A Jersey sailor aiming to get more mariners using clean energy has officially registered to take part in a solo round-the-world race - which he is pledging to complete without the use of fossil fuels.
Phil Sharp is one of Jersey's most successful sailors, having achieved over 25 podiums in transatlantic and coastal races — winning two Championships and breaking three World Sailing Speed Records.
Now, he has officially registered for the Vendée Globe, viewed by many as one of the toughest sporting challenges in the world.
A solo round-the-world yacht race, the Vendée Globe will take Phil 24,000 nautical miles from Les Sables d’Olonne, down the Atlantic Ocean to the Cape of Good Hope, then clockwise around Antarctica, past Cape Horn, and back again.

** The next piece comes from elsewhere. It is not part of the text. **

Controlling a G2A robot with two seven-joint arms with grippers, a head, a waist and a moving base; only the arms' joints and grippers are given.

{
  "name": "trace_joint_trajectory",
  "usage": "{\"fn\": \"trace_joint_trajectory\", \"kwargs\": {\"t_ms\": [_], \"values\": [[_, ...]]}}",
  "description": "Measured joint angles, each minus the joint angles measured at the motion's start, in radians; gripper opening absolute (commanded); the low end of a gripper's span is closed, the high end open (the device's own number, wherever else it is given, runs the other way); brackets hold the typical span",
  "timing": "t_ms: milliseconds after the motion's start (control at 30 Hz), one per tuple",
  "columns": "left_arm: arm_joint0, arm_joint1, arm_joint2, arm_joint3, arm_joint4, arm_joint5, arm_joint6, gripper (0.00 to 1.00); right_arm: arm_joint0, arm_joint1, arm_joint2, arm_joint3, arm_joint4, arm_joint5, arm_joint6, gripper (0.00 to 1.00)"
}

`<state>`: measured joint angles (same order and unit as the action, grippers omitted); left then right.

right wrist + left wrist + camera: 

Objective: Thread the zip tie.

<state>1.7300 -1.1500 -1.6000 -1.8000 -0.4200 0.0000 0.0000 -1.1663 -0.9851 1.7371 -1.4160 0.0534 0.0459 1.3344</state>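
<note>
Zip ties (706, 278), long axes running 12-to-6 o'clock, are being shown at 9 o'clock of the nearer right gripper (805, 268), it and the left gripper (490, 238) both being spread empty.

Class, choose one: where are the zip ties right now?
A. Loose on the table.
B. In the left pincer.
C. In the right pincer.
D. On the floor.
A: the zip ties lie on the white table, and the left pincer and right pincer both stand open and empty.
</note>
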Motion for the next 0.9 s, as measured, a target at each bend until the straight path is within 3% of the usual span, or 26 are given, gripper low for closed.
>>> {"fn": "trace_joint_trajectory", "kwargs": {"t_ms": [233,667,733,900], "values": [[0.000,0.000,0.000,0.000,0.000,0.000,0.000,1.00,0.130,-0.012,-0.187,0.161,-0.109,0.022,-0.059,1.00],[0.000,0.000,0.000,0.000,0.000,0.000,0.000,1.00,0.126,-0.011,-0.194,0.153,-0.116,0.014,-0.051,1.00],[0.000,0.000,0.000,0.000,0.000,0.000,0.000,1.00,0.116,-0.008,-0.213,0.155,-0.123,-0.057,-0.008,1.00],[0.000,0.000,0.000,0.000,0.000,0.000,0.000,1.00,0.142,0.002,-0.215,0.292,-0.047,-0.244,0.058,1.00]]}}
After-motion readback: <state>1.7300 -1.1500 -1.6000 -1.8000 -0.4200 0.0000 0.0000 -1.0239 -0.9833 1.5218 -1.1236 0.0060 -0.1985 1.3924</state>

It's official ????♂️@Phil_Sharp_ has registered for the @VendeeGlobe !— OceansLab - Cleantech Accelerator (@OceansLab_) March 21, 2023
To date 28 skippers have officially declared themselves as candidates to compete in this ultimate challenge ➡ to race around the world, non-stop, single-handed, and with no assistance. pic.twitter.com/smYyD6KA7A
As well as hopefully racking up another accolade, Phil hopes to be the first person to complete the 24,000 mile nautical race in a yacht running exclusively on clean energy.
Through his clean-energy management and technology company 'OceansLab', Phil aims to demonstrate to the maritime industry that there is a viable alternative to fossil fuels, and to encourage a move towards clean energy.
His new vessel, the 60ft long IMOCA 60, is currently being custom-built and will be powered with the Genevos Hydrogen Power Module.
Pictured: Phil Sharp with the Genevos Hydrogen Power Module.
Designed by Phil and team at 'OceansLab', the module is a 100% zero-emission propulsion pack, running entirely on hydrogen and releasing only water and heat as by-products.
Earlier this month, OceansLab partnered with the Government of Jersey with the aim of establishing a zero-carbon consortium to investigate the use of hydrogen technology on port infrastructure and vessels including ferries, service vessels and cargo ships.
Phil said of the Vendée Globe race: "It is a non-stop, single-handed around-the-globe without assistance. So it's the toughest race out there, which I find quite alluring because I think it's one of these events with so much uncertainty behind it that it'll give me more satisfaction for doing it in the long run."
Pictured: Phil hopes to be the first person to complete the Vendée Globe in a yacht running exclusively on clean energy.
Phil's primary motivation for attempting this race is to demonstrate to the maritime community that clean energy is a viable alternative to fossil fuels.
He said: "We have a lot of interest, but we just need to kind of interest into action...there's a lot of people talking about and a lot of people looking at hydrogen technology, because it really is the only way for a vessel to reach zero emissions longer term.
"Really, the long term objective of the project is to make sure we can we can reach a cleaner, greener ocean transport for everyone, and I think it's relevant for everyone is well, because 95% of the food that we buy travels overseas.
"The shipping industry is responsible for 15% of global CO2 emissions and we need to we need to do something about that quite quickly."
The Vendée Globe race will take place from 10 November 2024 to February 2025. So far, 28 skippers have signed up, with a total of 55 intending to compete.